09/29 22:26:14 Event 18048:22800 4E:03 started 22:25:00 01:00:00 "Mark Lawson Talks to... Phil..." "/b/7UJNA" "/b/3N8E3"
09/29 23:25:14 Event 18048:22801 4E:04 started 23:25:00 00:30:00 "TOTP: 1991" "/m/K03F" "/b/3UNHM/14"
09/29 23:56:01 Event 18048:22802 4E:05 started 23:55:00 00:30:00 "TOTP: 1977" "/b/SCV0J" "/b/3UNHM/04"
Compare the actual start with the scheduled start.
 
I recall in the dim and distant past having some b-t-b recordings where the start of the next programme was on the end of the previous (that, having watched, I'd just deleted :speechless:)
Yep. Very common with our previous freesat box (1010S). As a result I was in the habit of always FFing the recording to the end to check it before deleting.
Annoyingly, in many cases although the beginning of the next programme was not on the previous recording the start was still clipped by a few seconds. Presumably the box took a little while to switch over when the AR flag was sent. At least we don't have that problem any more :)
 
Presumably it just copies the same received data to two different files for whatever it deems the duration of the overlap.
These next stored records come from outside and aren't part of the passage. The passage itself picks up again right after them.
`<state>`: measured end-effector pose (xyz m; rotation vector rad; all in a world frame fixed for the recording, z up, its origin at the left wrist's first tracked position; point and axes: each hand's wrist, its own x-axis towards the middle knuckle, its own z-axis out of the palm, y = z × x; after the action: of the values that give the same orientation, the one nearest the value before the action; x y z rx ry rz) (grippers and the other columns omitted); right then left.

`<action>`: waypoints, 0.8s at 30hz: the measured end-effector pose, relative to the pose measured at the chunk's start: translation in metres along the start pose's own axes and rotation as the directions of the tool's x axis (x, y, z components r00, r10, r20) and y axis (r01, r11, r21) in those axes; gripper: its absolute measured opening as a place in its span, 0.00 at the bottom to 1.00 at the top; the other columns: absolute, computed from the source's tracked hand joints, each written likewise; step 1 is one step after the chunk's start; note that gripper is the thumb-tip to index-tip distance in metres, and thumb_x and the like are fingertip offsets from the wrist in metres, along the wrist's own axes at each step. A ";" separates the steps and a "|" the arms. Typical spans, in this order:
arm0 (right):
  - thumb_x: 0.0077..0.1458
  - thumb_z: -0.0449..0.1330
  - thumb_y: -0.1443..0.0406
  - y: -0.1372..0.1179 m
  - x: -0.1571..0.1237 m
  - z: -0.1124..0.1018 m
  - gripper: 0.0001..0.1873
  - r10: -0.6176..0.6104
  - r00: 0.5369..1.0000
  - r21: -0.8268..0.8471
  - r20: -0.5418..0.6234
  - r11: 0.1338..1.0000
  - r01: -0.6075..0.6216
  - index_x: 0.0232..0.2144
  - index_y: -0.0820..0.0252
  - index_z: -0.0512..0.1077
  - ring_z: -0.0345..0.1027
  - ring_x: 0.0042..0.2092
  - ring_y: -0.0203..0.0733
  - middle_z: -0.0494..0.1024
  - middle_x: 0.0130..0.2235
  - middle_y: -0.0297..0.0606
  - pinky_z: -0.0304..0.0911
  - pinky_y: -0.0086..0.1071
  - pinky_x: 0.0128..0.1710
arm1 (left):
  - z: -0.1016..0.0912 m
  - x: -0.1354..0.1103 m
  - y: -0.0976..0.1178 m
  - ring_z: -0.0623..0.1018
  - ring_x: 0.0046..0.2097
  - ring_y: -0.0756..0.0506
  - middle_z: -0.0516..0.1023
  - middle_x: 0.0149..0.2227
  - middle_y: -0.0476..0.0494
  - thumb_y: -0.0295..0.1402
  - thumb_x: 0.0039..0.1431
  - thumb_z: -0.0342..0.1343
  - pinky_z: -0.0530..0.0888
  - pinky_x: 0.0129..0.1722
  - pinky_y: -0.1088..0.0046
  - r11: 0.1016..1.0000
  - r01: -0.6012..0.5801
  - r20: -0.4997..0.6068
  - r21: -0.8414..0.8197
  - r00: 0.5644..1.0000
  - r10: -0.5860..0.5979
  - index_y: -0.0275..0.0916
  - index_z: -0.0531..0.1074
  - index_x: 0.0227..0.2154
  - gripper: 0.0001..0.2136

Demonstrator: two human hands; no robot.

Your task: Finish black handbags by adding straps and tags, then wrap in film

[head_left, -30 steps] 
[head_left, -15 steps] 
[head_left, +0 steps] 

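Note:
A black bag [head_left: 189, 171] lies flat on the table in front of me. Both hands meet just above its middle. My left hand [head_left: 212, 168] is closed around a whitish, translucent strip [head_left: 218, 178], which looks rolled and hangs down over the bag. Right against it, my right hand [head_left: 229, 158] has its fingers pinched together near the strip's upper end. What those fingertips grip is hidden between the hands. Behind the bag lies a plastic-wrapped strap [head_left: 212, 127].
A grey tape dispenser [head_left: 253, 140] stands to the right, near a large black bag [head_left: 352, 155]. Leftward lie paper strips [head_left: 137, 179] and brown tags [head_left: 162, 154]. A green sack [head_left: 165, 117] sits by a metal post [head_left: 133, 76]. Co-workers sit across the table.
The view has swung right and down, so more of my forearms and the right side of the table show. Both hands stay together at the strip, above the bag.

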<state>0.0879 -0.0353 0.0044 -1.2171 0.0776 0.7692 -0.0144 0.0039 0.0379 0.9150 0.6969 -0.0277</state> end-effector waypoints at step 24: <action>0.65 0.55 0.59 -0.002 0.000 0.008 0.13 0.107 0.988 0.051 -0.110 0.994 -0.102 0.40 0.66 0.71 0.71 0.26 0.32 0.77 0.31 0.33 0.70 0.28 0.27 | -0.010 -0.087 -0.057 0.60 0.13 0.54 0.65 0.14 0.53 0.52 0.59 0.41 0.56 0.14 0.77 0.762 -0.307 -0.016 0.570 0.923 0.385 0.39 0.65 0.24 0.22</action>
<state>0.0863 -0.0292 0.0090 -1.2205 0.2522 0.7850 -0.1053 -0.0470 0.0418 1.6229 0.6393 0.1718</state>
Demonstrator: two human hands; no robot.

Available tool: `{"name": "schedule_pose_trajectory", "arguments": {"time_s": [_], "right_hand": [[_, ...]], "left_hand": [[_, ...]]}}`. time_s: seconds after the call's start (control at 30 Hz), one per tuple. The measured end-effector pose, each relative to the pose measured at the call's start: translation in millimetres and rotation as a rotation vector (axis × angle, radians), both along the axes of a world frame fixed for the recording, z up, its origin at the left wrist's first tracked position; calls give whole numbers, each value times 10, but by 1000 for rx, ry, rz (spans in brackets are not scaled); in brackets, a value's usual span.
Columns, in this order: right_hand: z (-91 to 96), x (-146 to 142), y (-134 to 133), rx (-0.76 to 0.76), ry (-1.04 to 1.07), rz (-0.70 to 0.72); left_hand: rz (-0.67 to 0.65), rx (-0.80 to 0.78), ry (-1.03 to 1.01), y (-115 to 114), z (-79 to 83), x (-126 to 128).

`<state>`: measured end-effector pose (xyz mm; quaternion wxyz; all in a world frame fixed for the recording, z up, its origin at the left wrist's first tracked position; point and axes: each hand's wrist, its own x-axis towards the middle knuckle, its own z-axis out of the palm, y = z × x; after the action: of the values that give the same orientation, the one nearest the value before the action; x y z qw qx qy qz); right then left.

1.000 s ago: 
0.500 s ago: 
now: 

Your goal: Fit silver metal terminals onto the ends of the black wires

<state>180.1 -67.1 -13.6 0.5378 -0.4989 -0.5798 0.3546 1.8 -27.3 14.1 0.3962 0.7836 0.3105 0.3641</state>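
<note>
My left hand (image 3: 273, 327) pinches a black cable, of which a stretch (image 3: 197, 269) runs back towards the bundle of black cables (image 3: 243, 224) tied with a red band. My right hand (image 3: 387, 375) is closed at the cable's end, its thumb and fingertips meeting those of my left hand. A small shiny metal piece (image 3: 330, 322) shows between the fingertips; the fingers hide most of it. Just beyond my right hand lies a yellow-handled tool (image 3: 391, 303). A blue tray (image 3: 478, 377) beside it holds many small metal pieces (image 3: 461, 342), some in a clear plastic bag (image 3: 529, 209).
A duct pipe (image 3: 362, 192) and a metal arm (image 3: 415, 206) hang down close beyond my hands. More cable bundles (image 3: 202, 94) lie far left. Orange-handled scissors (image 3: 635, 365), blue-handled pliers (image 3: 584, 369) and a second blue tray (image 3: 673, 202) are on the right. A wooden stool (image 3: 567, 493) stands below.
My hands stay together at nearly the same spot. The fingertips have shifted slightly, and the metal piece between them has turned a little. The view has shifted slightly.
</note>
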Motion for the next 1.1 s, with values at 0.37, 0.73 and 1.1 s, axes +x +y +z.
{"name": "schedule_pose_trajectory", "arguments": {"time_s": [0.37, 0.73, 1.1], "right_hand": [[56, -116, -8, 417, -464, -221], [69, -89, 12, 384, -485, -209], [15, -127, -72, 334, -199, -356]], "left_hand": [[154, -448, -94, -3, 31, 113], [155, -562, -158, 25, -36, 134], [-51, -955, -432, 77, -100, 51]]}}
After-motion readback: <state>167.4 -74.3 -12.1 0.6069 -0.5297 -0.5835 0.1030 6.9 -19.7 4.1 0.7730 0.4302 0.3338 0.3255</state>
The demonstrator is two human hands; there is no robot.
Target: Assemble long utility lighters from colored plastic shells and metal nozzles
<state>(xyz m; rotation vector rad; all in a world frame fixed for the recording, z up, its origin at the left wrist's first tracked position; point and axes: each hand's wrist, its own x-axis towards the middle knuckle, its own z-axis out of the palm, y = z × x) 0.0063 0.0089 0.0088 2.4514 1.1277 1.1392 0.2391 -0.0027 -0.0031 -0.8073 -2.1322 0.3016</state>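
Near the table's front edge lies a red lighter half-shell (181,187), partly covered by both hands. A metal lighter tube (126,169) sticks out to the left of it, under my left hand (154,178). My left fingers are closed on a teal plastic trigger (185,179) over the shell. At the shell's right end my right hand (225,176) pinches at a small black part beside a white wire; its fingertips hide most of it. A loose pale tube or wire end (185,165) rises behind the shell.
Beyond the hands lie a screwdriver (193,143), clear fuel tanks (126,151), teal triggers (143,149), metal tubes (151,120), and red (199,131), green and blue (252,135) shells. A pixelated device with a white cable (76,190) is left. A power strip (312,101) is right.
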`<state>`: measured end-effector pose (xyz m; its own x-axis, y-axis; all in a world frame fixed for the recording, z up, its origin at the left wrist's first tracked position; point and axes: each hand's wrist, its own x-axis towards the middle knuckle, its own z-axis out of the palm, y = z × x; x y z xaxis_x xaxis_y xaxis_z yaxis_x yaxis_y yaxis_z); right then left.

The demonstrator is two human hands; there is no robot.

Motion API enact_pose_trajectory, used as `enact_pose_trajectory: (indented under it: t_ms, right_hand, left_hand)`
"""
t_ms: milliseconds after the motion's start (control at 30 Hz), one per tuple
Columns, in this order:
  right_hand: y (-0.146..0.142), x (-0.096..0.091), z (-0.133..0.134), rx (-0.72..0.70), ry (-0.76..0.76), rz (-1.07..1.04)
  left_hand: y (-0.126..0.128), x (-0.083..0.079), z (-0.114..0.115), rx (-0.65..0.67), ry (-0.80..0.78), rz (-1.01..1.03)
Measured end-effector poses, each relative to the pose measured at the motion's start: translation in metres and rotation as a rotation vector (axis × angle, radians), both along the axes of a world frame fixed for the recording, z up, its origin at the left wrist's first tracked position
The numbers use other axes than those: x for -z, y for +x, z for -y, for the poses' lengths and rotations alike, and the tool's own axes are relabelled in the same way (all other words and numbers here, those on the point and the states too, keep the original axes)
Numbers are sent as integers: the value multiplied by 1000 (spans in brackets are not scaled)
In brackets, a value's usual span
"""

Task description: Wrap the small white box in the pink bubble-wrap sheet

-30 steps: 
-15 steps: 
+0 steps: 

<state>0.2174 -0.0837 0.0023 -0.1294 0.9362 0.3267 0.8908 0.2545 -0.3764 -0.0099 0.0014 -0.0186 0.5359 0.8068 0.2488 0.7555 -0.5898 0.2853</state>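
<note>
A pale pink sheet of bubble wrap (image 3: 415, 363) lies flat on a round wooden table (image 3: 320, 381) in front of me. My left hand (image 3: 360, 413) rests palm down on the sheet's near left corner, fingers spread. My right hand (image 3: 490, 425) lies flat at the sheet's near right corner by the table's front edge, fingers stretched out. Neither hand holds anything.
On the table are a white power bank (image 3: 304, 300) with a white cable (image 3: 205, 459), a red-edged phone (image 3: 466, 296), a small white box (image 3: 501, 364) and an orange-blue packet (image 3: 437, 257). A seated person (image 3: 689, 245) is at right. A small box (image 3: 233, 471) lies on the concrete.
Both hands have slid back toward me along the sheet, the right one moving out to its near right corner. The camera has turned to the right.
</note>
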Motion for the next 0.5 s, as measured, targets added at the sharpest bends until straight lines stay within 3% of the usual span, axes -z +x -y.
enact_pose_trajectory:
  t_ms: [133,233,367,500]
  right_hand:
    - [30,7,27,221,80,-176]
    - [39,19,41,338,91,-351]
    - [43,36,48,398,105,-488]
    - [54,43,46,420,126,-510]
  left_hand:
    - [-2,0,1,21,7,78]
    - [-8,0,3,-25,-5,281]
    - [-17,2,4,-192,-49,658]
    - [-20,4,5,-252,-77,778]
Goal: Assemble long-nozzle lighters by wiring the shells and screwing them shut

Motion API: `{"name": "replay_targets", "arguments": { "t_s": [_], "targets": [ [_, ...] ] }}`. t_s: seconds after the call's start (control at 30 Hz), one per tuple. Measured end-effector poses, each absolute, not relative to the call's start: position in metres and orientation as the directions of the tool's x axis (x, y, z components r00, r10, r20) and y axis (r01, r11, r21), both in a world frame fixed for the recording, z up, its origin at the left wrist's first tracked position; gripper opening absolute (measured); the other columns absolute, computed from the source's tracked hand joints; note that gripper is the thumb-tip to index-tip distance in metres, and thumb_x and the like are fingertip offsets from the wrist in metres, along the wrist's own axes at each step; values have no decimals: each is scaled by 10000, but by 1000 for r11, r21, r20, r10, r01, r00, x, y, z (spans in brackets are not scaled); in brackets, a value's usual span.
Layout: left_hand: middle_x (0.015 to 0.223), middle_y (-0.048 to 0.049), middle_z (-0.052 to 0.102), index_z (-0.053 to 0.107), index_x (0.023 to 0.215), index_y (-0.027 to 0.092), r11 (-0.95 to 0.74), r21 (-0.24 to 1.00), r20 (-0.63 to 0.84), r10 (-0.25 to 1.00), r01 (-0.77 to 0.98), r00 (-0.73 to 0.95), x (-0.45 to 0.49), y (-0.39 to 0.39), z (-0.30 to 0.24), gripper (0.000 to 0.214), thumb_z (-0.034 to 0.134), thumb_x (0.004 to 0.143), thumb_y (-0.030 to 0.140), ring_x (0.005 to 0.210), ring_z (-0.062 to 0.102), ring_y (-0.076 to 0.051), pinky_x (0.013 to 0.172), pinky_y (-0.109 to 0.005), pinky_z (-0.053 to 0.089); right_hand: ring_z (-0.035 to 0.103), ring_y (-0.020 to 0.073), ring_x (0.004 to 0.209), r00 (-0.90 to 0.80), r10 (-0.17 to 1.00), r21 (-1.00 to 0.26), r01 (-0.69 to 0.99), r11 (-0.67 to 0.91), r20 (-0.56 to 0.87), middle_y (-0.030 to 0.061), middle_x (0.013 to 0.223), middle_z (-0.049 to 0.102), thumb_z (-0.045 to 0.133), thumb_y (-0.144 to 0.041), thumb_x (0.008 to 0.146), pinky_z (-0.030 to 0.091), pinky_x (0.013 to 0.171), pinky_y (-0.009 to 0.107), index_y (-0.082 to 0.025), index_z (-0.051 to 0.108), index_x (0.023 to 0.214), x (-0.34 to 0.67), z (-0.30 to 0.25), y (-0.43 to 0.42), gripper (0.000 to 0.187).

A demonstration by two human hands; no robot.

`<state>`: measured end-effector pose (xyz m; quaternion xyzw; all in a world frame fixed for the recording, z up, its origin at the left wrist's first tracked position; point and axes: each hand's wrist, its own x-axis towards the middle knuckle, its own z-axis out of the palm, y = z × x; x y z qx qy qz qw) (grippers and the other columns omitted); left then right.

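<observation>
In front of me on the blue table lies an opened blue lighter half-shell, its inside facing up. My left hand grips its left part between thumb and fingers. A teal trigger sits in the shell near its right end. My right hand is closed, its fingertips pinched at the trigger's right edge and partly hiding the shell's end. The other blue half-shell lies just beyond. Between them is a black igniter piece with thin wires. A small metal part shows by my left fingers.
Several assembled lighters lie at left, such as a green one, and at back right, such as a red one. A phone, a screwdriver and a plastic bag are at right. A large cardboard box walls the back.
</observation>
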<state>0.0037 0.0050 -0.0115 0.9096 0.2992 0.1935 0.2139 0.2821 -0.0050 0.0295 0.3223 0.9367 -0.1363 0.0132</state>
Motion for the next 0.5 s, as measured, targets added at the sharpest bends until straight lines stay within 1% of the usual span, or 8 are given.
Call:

Yes. And if the overlap was on the end of the previous programme that would be easy. But adding it to the front of the next one, ie. before the AR flag occurs, is less so. I actually wonder if when it has two consecutive programmes it operates a kind of live buffer of a few minutes for the second one, like you can use the buffer on a FOX to record stuff that's already passed.

I might go and have a look on AVR and/or DS sometime. I'm on holiday shortly and will probably have lots of time to kill.
 
I actually wonder if when it has two consecutive programmes it operates a kind of live buffer of a few minutes for the second one
Yes, some kind of circular buffer of a few minutes to capture a window ahead of the trigger (rather like a dashcam) seems like a good idea, and mitigates the broadcaster being late with their AR flags. If that extends past the end of a recording also, so much the better (mitigating early cut-off), but no buffer necessary for that.